In [1]:
from pathlib import Path

from pyspark import SparkConf
from pyspark.sql import SparkSession
from pyspark.sql import functions as F
from pyspark.sql import types as T

**Question 1. Execute spark.version - what's the output?**

Answer:

To do that, first we need to create `SparkSession` instance - we're going to run Spark locally with 3 worker threads.

In [2]:
conf = SparkConf()
conf.setAppName("DEZoomCamp Week 5")
conf.setMaster("local[3]")

spark = SparkSession.builder.config(conf=conf).getOrCreate()

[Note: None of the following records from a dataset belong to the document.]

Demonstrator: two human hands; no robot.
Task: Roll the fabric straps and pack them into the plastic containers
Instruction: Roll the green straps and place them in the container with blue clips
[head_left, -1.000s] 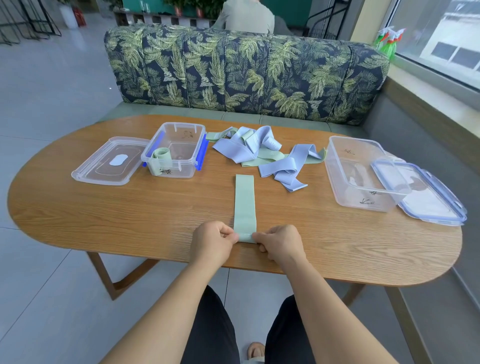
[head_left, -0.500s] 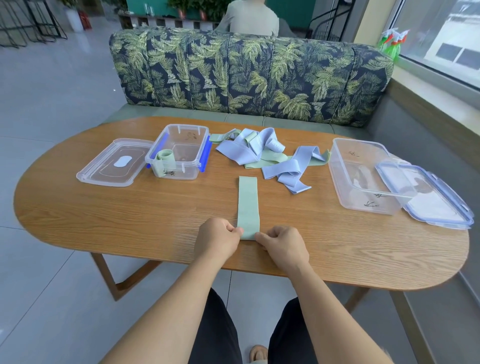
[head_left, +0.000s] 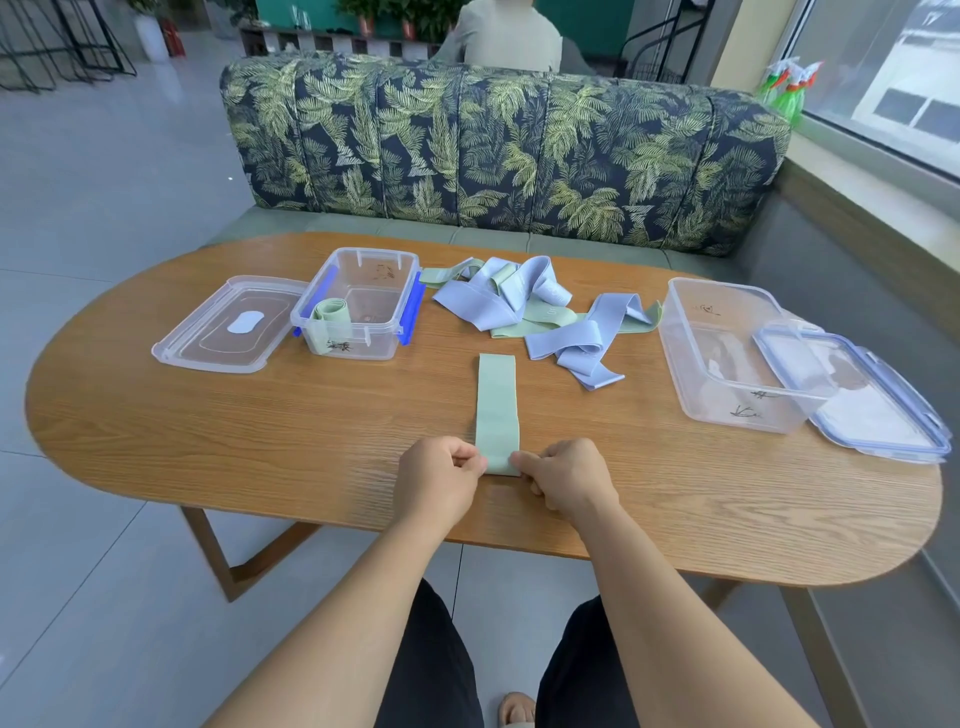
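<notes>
Both hands, left hand and right hand, pinch the near end of a flat green strap on the wooden table. Beyond lies a tangled strap pile. 1 rolled strap sits in the left container; the right container looks empty.

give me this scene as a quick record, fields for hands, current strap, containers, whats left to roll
left hand: pinches near end of green strap
right hand: pinches same end
green strap: flat on table, mostly unrolled
small container: open, holds one rolled strap
large container: open, no strap seen inside
loose pile: blue and green straps, between the containers
</notes>
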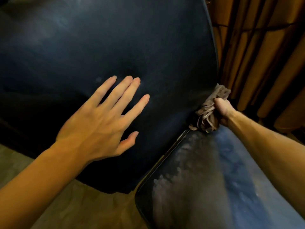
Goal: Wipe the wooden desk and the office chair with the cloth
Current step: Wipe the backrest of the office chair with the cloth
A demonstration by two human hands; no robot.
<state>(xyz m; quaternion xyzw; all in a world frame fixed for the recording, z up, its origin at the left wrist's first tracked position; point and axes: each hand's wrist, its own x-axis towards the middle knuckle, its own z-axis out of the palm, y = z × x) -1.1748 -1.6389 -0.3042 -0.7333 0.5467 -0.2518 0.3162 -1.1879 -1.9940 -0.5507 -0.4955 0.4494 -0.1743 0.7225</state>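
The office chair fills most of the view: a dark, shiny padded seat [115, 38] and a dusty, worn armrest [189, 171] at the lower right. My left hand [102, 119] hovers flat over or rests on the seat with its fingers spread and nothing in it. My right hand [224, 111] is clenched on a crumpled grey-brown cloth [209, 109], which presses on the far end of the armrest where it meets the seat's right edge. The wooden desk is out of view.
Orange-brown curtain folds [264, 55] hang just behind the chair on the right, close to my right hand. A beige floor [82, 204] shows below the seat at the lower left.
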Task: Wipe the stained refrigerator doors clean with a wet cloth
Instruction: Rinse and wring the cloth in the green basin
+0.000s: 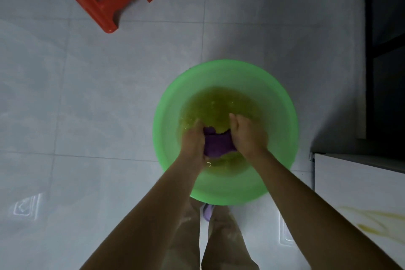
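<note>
Bare forearms (153,215) reach down into a round green plastic basin (230,195) on the glossy tiled floor (98,105). The left hand (192,142) and right hand (247,136) both clutch a bunched purple cloth (219,144), half sunk in murky yellowish water (219,103). Yellow streaks (372,223) smear the smooth white refrigerator door (355,186) just beside the basin.
</note>
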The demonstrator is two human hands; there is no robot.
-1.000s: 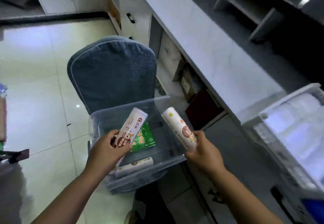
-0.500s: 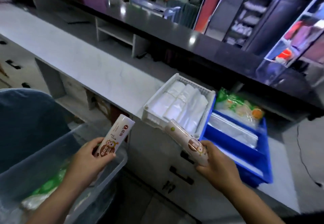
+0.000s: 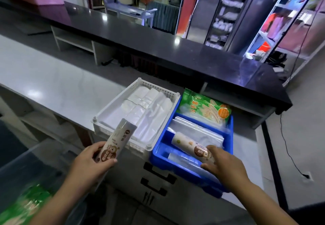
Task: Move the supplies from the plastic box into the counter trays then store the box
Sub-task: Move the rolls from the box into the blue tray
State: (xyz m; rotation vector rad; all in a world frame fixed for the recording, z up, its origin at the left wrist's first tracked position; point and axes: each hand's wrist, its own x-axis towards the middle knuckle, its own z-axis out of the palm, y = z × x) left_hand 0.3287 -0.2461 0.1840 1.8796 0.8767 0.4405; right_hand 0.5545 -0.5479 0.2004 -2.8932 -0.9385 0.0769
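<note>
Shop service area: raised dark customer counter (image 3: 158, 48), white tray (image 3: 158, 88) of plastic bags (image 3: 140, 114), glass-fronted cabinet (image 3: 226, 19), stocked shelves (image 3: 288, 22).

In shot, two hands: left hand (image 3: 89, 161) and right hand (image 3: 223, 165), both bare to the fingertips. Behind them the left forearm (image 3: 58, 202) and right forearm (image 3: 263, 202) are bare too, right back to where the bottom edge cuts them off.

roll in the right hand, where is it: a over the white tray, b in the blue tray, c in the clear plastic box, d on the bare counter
b: the right hand holds the roll within the blue tray walls, above the clear bags.
</note>
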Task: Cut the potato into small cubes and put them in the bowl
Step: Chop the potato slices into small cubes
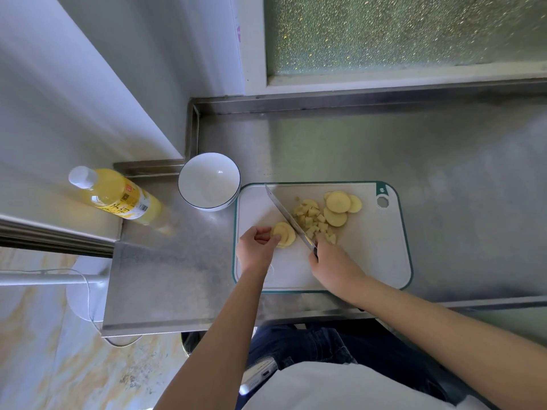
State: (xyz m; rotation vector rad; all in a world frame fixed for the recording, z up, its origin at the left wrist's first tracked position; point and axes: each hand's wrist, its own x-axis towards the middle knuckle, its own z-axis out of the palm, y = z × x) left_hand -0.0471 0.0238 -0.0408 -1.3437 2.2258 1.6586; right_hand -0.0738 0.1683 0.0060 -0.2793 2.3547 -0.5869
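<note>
Potato, head view: the potato lies in three groups on a white cutting board (370, 255) with a green rim, which rests on a steel bench (325, 143). A small stack of slices (285, 233) sits near the board's left side. A heap of small cubes (313, 223) lies at the middle. Several round slices (339, 207) overlap one another just beyond the heap, toward the board's far right.

The left hand (254, 247) has its fingers curled, and the thumb and fingertips pinch the near-left edge of the stack. The right hand (331, 261) is wrapped around the handle of a knife (285, 214). The blade runs diagonally away to the left, between the stack and the cubes, and its tip reaches the board's far-left corner.

A white bowl (228, 173) with a dark rim line stands on the bench just beside that corner. Its smooth white inner wall and base are in full view, and all the cubes are still on the board. A bottle (118, 196) of yellow liquid with a white cap stands left of the bowl. A frosted window (399, 34) rises behind the bench.
</note>
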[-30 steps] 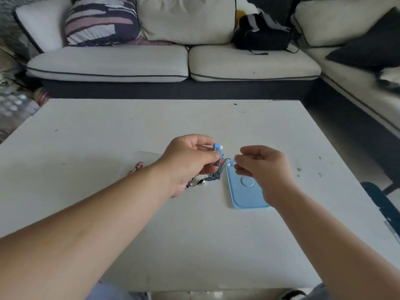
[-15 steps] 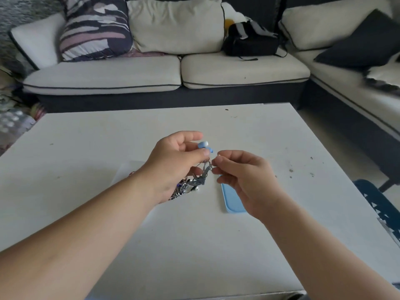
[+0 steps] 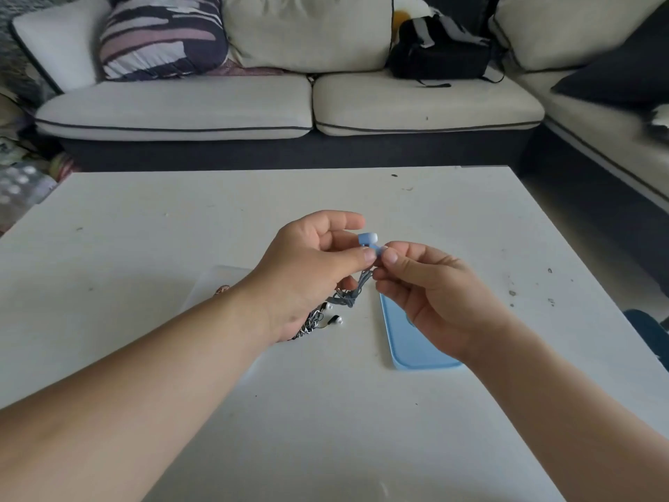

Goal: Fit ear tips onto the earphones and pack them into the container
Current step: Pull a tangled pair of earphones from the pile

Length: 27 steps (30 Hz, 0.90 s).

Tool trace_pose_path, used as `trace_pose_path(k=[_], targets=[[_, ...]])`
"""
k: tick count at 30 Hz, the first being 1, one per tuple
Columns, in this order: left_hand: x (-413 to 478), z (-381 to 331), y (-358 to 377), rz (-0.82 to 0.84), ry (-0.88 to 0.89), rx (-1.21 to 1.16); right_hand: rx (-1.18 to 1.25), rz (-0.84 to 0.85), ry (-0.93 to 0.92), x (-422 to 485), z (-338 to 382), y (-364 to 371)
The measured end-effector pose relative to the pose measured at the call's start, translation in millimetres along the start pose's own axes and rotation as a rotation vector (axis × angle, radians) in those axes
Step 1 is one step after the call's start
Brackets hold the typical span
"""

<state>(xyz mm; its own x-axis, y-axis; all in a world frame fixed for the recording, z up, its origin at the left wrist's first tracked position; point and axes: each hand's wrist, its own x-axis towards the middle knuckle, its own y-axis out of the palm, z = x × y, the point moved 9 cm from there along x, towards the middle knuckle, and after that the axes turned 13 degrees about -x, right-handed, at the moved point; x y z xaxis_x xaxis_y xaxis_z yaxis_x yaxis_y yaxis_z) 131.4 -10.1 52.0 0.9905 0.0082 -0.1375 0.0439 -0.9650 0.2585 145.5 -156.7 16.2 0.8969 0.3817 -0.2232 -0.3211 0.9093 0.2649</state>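
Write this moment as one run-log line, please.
left hand: pinches small light-blue plastic earphone | right hand: pinches same earphone | flat light-blue plastic container: on white table

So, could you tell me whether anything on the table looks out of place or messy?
The earphone cables, grey and black-and-white cords mixed together, lie in a tangled heap under the left hand, which pinches the blue earbud. Dark specks are scattered over the table near its right edge.

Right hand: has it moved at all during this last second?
Yes. Against the lid, the right hand has shifted left and now meets the left hand at the earphone; earlier a gap separated them.
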Motion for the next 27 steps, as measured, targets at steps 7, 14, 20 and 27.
trace_pose_path(k=[7, 14, 20, 27], targets=[[-1.3, -1.4, -5.6, -0.057, 0.016, -0.019, 0.047, 0.028, -0.039, -0.5, 3.6, 7.6], [-4.5, 0.1, -7.3, -0.106, 0.04, 0.013, 0.05, 0.0, -0.035, -2.2, -1.9, 10.4], [-4.8, -0.3, -5.5, -0.12, 0.048, 0.007, 0.052, -0.026, -0.054, -1.8, -2.3, 11.5], [-4.6, 5.6, -3.9, -0.133, 0.004, -0.074, -0.013, -0.061, -0.109, -2.5, 2.8, 6.8]])
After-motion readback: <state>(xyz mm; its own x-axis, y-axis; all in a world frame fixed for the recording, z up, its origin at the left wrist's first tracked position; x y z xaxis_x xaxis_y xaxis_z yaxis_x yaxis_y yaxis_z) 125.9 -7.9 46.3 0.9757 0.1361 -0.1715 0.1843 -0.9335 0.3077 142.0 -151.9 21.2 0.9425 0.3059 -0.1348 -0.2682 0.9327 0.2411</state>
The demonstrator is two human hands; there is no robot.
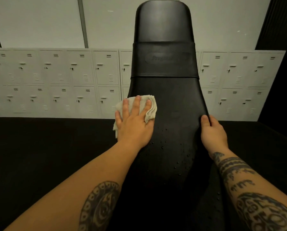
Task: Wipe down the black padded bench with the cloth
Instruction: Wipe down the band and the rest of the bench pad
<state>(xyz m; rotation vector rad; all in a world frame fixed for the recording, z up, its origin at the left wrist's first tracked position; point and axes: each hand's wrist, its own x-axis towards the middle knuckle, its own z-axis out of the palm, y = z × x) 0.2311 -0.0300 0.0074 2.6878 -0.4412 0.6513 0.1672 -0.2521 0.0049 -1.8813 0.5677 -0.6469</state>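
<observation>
The black padded bench (172, 104) runs away from me up the middle of the view, its far end rounded. A folded beige cloth (152, 106) lies on the pad's left edge, partly hanging over the side. My left hand (134, 124) presses flat on the cloth with fingers spread. My right hand (212, 130) grips the bench's right edge, thumb on top and fingers hidden underneath. Small water droplets (162, 144) dot the pad between my hands and nearer to me.
A wall of pale grey lockers (56, 80) stands behind the bench on both sides. The floor (47, 147) around the bench is black. A dark wall or curtain (279, 22) fills the far right.
</observation>
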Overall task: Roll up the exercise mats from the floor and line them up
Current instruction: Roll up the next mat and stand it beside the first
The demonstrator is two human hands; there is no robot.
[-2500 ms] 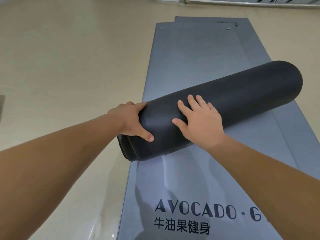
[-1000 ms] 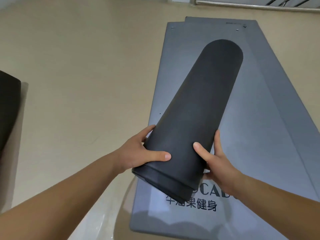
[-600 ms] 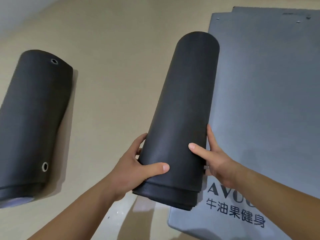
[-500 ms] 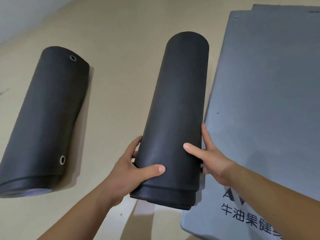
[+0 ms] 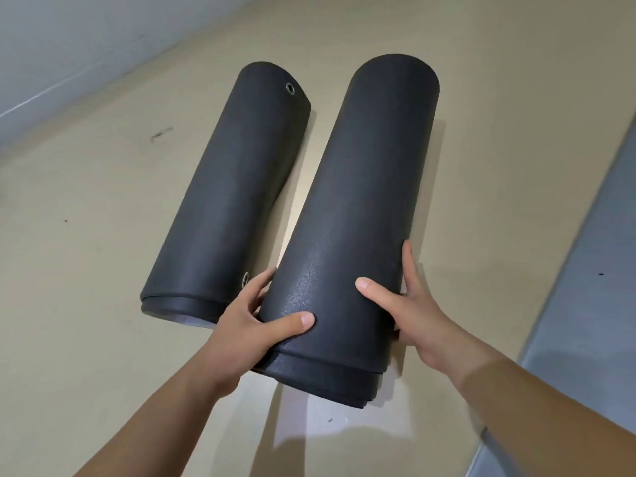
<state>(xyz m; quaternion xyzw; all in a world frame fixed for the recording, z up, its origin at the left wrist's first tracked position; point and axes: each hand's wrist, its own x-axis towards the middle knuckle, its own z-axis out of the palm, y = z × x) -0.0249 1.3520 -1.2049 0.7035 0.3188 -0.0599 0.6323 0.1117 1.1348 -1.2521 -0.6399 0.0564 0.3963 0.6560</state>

23/03/06 20:49:18 WARN Utils: Your hostname, pop-os resolves to a loopback address: 127.0.1.1; using 192.168.1.108 instead (on interface enp0s31f6)
23/03/06 20:49:18 WARN Utils: Set SPARK_LOCAL_IP if you need to bind to another address
23/03/06 20:49:18 WARN NativeCodeLoader: Unable to load native-hadoop library for your platform... using builtin-java classes where applicable


Now, Spark version is accessible through `spark.version` attribute.

In [3]:
print(spark.version)

3.3.1


**Question 2. Read the High Volume FHV trips for June 2021, then repartition it to 12 partitions and save it in the `parquet` file format. What is the average size of the `parquet` files that were created (in MB)?**

Answer:

In [4]:
csv_path = Path("/home/michal/Projects/de_zoomcamp_23/data/raw/fhv_tripdata/fhvhv_tripdata_2021-06.csv.gz")
trips_schema = T.StructType(
    [
        T.StructField("dispatching_base_num", T.StringType(), True),
        T.StructField("pickup_datetime", T.TimestampType(), True),
        T.StructField("dropoff_datetime", T.TimestampType(), True),
        T.StructField("PULocationID", T.IntegerType(), True),
        T.StructField("DOLocationID", T.IntegerType(), True),
        T.StructField("SR_Flag", T.StringType(), True),
        T.StructField("Affiliated_base_number", T.StringType(), True)
    ]
)

trips = spark.read.csv(csv_path.as_posix(), header=True, schema=trips_schema)

In [5]:
parquet_path = Path("/home/michal/Projects/de_zoomcamp_23/data/transformed/fhv_tripdata/hvfhv_2021_06.parquet")
trips = trips.repartition(12)
trips.write.parquet(parquet_path.as_posix(), mode="overwrite")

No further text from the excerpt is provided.